Bağdat’ta 23 Ağustos 1923 tarihinde dünyaya gelen Nâzik el-Melâike (نَازِك الْمَلاَئِكَة) ismini Fransızlara karşı yapılan devrimlere liderlik eden Suriyeli aktivist ve halk kahramanı Nâzik el-Âbid’den almıştır. Annesinin şair, babasının ise yazar ve Arapça öğretmeni olmasından dolayı edebiyatın adeta yaşam bulduğu bir evde büyümüştür. İlk okumalarını babasının gözetiminde yapan Melâike ilk şiirini daha 10 yaşındayken kaleme almıştır. [3]

1944’te Bağdat’taki Yüksek Öğretmenler Mektebi'nde (Dâru'l-Muallimîn el-Âliye) Arap Dili lisans eğitimini tamamladıktan sonra Princeton Üniversitesi’den İngiliz edebiyatına hakimiyetinden dolayı kazandığı eğitim bursu ile burada edebiyat eleştirisi dersi almıştır. 1954 yılında Amerika’da Wisconsin- Madison Üniversitesi’nde Karşılaştırmalı Edebiyat Bölümünde yüksek lisans eğitimini tamamlamıştır. [4] Farklı sanatlara da bir hayli ilgisi olan Melâike, 1942’de lisansını yaparken müzik eğitimi almıştır. Modern Arap müziği ve dramanın yanında İngilizce, Latince ve Fransızca öğrenmiştir.

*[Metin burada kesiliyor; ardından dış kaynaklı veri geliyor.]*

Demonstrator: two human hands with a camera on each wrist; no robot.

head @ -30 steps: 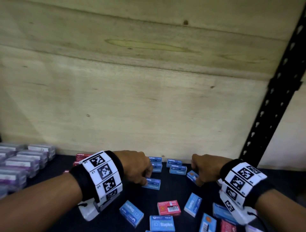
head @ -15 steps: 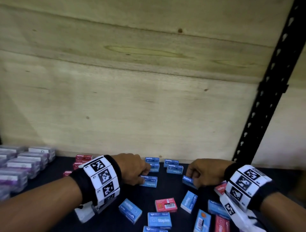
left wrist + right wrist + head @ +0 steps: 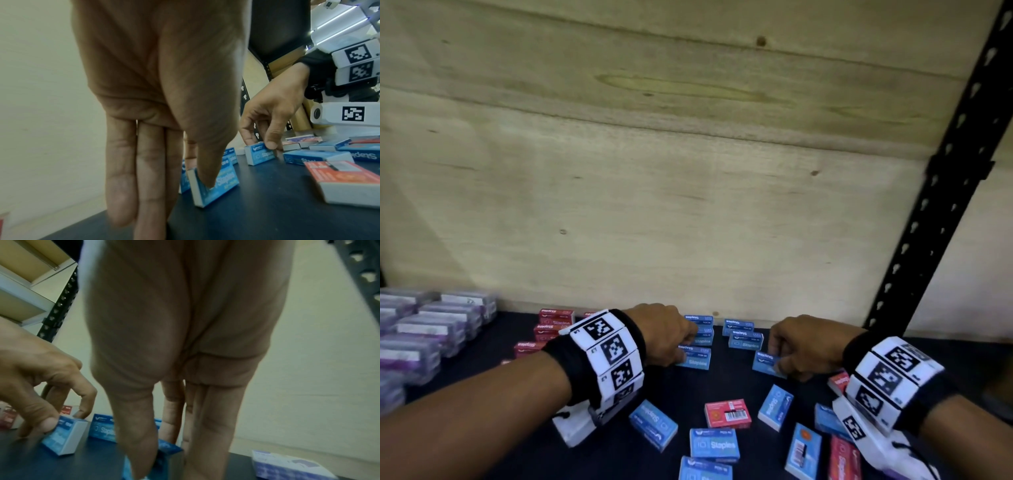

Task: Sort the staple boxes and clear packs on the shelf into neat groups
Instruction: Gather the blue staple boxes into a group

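Note:
On the dark shelf (image 3: 592, 459), my left hand (image 3: 681, 356) pinches a blue staple box (image 3: 693, 359) standing on its long edge; its thumb presses the front face (image 3: 213, 183). Just behind it is a small stack of blue boxes (image 3: 700, 325). My right hand (image 3: 777, 365) pinches another blue staple box (image 3: 763, 363) between thumb and fingers, close in front of a second blue stack (image 3: 744, 339). Red staple boxes (image 3: 554, 317) are grouped at the back left. Clear packs (image 3: 431, 329) lie in rows at the far left.
Loose boxes lie scattered in front of my hands: blue ones (image 3: 653, 425) (image 3: 714, 443) (image 3: 775, 406) and a red one (image 3: 727, 413). A plywood back wall (image 3: 654, 205) closes the shelf. A black perforated upright (image 3: 928, 222) stands at the right.
My left hand has slid its blue box back toward the blue stack. My right hand still holds its blue box and has barely shifted.

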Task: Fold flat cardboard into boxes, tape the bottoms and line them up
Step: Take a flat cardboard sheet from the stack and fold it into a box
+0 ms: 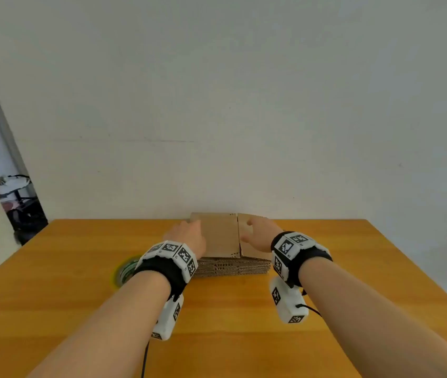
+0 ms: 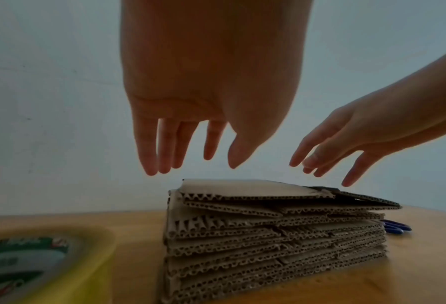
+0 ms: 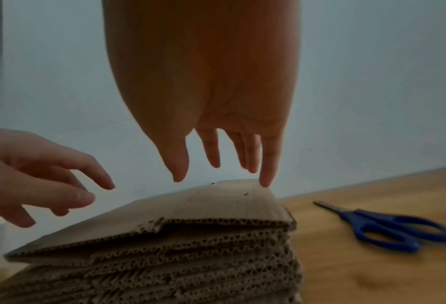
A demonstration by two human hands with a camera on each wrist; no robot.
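Note:
A stack of flat corrugated cardboard sheets point(image 1: 221, 236) point(image 2: 268, 232) point(image 3: 180, 232) lies on the wooden table point(image 1: 225, 323) near the back wall. My left hand point(image 1: 186, 236) point(image 2: 188, 164) hovers over the stack's left side with fingers spread and straight, holding nothing. My right hand point(image 1: 257, 236) point(image 3: 222, 174) reaches over the right side, fingers extended, its little fingertip touching the top sheet's far edge. Each hand also shows in the other wrist view: the right hand point(image 2: 328, 164) and the left hand point(image 3: 47, 195).
A roll of tape point(image 1: 126, 270) point(image 2: 35, 263) with a green and yellow label lies left of the stack. Blue-handled scissors point(image 3: 388, 226) point(image 2: 396, 226) lie on the table right of the stack. A white wall rises behind the table.

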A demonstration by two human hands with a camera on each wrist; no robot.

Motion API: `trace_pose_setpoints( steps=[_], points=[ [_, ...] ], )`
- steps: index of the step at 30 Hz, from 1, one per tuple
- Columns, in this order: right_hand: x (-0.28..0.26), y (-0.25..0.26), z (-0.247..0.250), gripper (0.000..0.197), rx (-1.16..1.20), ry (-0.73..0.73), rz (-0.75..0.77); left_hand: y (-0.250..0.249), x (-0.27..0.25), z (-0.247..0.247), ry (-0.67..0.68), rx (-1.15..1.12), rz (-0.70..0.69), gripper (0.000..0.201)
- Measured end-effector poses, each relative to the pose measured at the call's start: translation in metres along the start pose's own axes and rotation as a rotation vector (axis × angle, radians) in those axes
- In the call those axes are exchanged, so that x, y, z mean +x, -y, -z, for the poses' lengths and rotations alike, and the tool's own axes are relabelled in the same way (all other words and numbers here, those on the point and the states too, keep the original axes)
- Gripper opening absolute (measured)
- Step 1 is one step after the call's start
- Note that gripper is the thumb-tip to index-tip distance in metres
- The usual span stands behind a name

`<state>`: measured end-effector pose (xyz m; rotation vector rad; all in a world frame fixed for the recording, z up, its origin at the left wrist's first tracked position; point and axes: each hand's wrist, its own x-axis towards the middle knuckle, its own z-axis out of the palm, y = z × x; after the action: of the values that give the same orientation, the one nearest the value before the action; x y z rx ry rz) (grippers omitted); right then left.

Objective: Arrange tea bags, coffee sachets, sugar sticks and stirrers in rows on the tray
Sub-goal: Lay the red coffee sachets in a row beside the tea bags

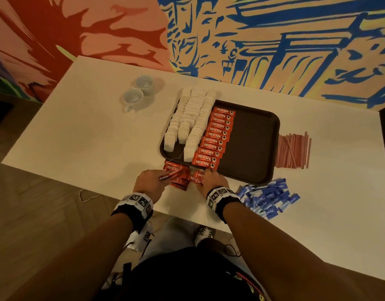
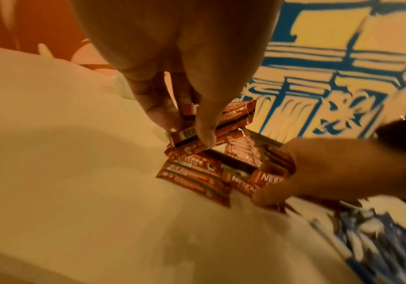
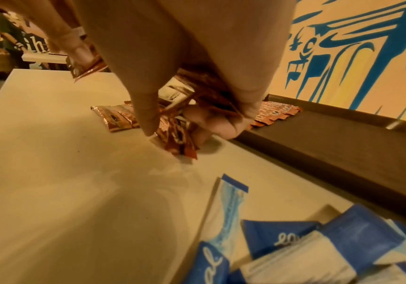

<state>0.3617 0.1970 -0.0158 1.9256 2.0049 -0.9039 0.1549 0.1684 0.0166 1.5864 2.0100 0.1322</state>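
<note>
A dark brown tray [image 1: 252,140] holds rows of white tea bags [image 1: 191,118] and one row of red coffee sachets [image 1: 215,137]. Loose red coffee sachets [image 1: 180,177] lie on the white table just in front of the tray. My left hand [image 1: 149,181] pinches a few red sachets [image 2: 209,130] between thumb and fingers above that pile. My right hand [image 1: 213,181] grips a small bunch of sachets [image 3: 180,134] at the tray's front-left corner, their ends resting on the table.
Blue sugar sticks [image 1: 267,197] lie heaped to the right of my right wrist. Red stirrers [image 1: 292,151] are piled beside the tray's right edge. Two pale cups [image 1: 138,92] stand at the back left. A painted wall rises behind the table [image 1: 78,127].
</note>
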Motion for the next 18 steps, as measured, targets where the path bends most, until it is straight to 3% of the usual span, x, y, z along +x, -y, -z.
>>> trace_pose_setpoints(
  steps=[4, 11, 18],
  points=[
    [0.005, 0.003, -0.002, 0.051, 0.005, 0.013, 0.008, -0.004, 0.001, 0.004, 0.002, -0.117, 0.054, 0.013],
    [0.008, 0.005, -0.002, 0.029, 0.048, 0.053, 0.048, -0.014, 0.009, 0.026, 0.148, -0.291, 0.031, 0.019],
    [0.007, -0.004, 0.039, 0.043, 0.196, 0.066, -0.009, -0.039, 0.02, 0.064, 0.255, -0.438, -0.062, 0.018]
  ],
)
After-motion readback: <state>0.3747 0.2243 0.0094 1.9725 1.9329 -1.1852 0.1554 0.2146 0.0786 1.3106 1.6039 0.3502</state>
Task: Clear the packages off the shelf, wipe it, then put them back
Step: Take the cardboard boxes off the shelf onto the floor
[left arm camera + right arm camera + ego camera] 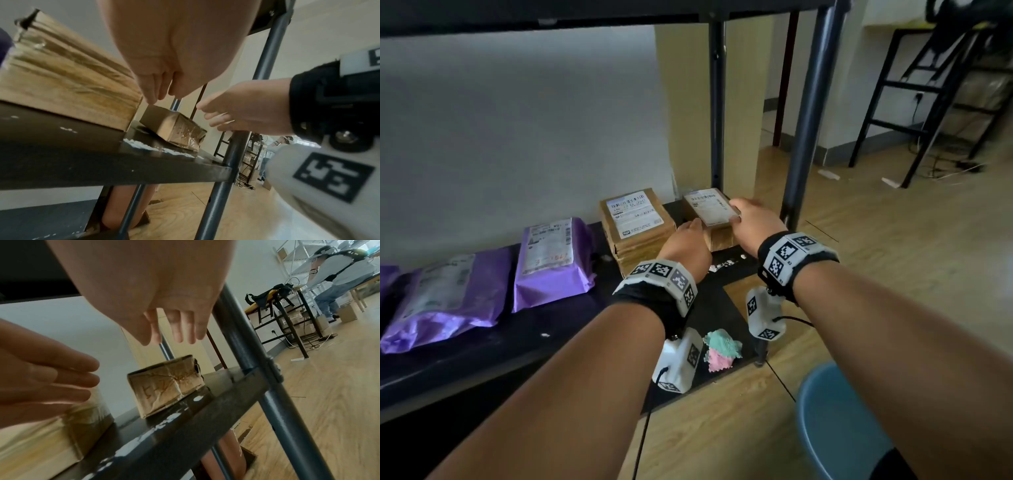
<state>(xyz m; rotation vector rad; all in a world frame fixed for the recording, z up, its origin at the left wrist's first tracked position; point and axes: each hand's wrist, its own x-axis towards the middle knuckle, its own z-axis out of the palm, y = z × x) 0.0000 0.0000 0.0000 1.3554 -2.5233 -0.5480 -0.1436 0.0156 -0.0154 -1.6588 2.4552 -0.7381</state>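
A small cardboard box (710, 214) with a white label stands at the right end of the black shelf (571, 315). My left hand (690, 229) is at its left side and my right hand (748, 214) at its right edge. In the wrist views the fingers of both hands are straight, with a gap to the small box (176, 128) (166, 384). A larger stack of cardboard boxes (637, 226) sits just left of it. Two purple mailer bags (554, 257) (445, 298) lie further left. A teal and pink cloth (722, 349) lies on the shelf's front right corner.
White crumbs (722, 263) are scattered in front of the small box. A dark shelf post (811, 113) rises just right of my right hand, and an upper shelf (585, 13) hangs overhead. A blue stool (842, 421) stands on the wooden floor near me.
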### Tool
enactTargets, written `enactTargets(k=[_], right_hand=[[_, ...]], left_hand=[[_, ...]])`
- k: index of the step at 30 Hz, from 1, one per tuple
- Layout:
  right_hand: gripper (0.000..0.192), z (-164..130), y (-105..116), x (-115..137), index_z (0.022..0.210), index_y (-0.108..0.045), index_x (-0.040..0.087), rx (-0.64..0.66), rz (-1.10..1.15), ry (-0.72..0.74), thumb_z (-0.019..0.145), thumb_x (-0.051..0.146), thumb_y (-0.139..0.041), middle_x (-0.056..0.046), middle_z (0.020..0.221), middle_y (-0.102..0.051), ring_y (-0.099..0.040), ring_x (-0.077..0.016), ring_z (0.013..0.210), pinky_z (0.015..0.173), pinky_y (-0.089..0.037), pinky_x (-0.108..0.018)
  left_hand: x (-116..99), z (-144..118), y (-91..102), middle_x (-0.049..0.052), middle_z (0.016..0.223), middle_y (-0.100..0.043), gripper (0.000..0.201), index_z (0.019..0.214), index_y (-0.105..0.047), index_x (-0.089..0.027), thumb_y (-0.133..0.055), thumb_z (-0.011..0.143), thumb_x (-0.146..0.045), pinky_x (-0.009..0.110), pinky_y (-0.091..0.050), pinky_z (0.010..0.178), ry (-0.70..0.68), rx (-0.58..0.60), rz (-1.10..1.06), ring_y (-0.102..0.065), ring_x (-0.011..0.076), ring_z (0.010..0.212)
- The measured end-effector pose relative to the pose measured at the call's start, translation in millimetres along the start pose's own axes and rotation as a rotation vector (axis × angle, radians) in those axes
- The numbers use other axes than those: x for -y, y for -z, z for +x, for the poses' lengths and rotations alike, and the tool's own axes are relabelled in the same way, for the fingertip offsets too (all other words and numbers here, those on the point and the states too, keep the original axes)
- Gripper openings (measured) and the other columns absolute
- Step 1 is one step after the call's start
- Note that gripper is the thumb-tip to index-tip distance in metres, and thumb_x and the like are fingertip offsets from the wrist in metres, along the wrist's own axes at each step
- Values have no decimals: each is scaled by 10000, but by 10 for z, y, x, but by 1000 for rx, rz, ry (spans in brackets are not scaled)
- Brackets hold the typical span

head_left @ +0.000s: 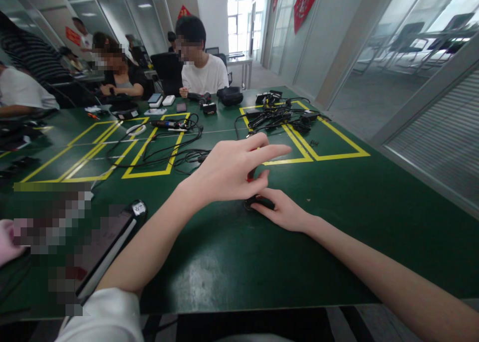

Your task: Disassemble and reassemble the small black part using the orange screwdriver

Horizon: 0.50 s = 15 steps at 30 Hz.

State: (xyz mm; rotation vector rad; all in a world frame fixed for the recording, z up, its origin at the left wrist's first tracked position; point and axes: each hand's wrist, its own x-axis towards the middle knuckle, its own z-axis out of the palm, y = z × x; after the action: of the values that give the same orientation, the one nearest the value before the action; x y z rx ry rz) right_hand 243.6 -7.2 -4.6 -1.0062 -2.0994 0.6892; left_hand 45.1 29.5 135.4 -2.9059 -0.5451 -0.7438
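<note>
Right grip point(285, 211) closed around black object point(265, 201), probably light, stiff, best held low; left grip point(234, 168) above, hold unclear.

Centre: one left hand point(228, 170), one right hand point(286, 210), one held dark object point(266, 201); beyond: four red hangings point(305, 4).
</note>
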Motion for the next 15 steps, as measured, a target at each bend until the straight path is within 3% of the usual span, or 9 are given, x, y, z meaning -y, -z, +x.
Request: enactTargets(k=[6, 11, 15], right_hand=[[244, -1, 7, -1, 1199, -681, 201, 22, 24, -1, 971, 222, -599, -105, 1194, -789, -763, -258, 1061, 949, -622, -422], [209, 2, 11, -3, 1149, -694, 192, 17, 12, -7, 966, 236, -602, -106, 1114, -802, -771, -262, 1001, 902, -632, -421], [262, 0, 8, -8, 1219, -684, 207, 28, 16, -12, 973, 236, -601, -103, 1189, -790, -762, -256, 1050, 947, -619, -425]], left_hand=[[5, 4, -6, 56, 1116, -670, 444, 1389, -590, -219, -458, 972, -144, 211, -452, 650, 11, 7, 38, -640, 116, 812], [21, 7, -6, 66, 1083, -678, 425, 1339, -622, -193, -487, 940, -137, 229, -482, 713, -28, -5, 15, -648, 138, 860], [17, -2, 4, 45, 1041, -684, 415, 1303, -647, -214, -455, 949, -116, 216, -441, 654, 17, -14, 27, -638, 120, 795]])
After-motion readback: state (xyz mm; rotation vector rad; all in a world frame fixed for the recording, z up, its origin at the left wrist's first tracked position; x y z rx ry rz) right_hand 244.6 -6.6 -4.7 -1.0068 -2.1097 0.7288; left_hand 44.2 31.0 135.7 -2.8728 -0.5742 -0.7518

20. yüzyılın en önemli şairlerinden olan Melâike, "عَاشِقَةُ اللَّيْل" (Gece Aşığı) adlı ilk şiir koleksiyonunu 1947 yılında yayımlamıştır. Koleksiyonunun ana teması olan hayal kırıklığını; umut, yıkım, yalnızlık, sürgün ve depresyon gibi konular takip etmiştir. Arap şiirinde vezin ölçüsü yerine serbest ölçüyü kullanmasıyla Melâike hem ailesinin hem de çoğunluğunu erkeklerin oluşturduğu döneminin şairlerinin eleştirilerini üzerine çekmiştir.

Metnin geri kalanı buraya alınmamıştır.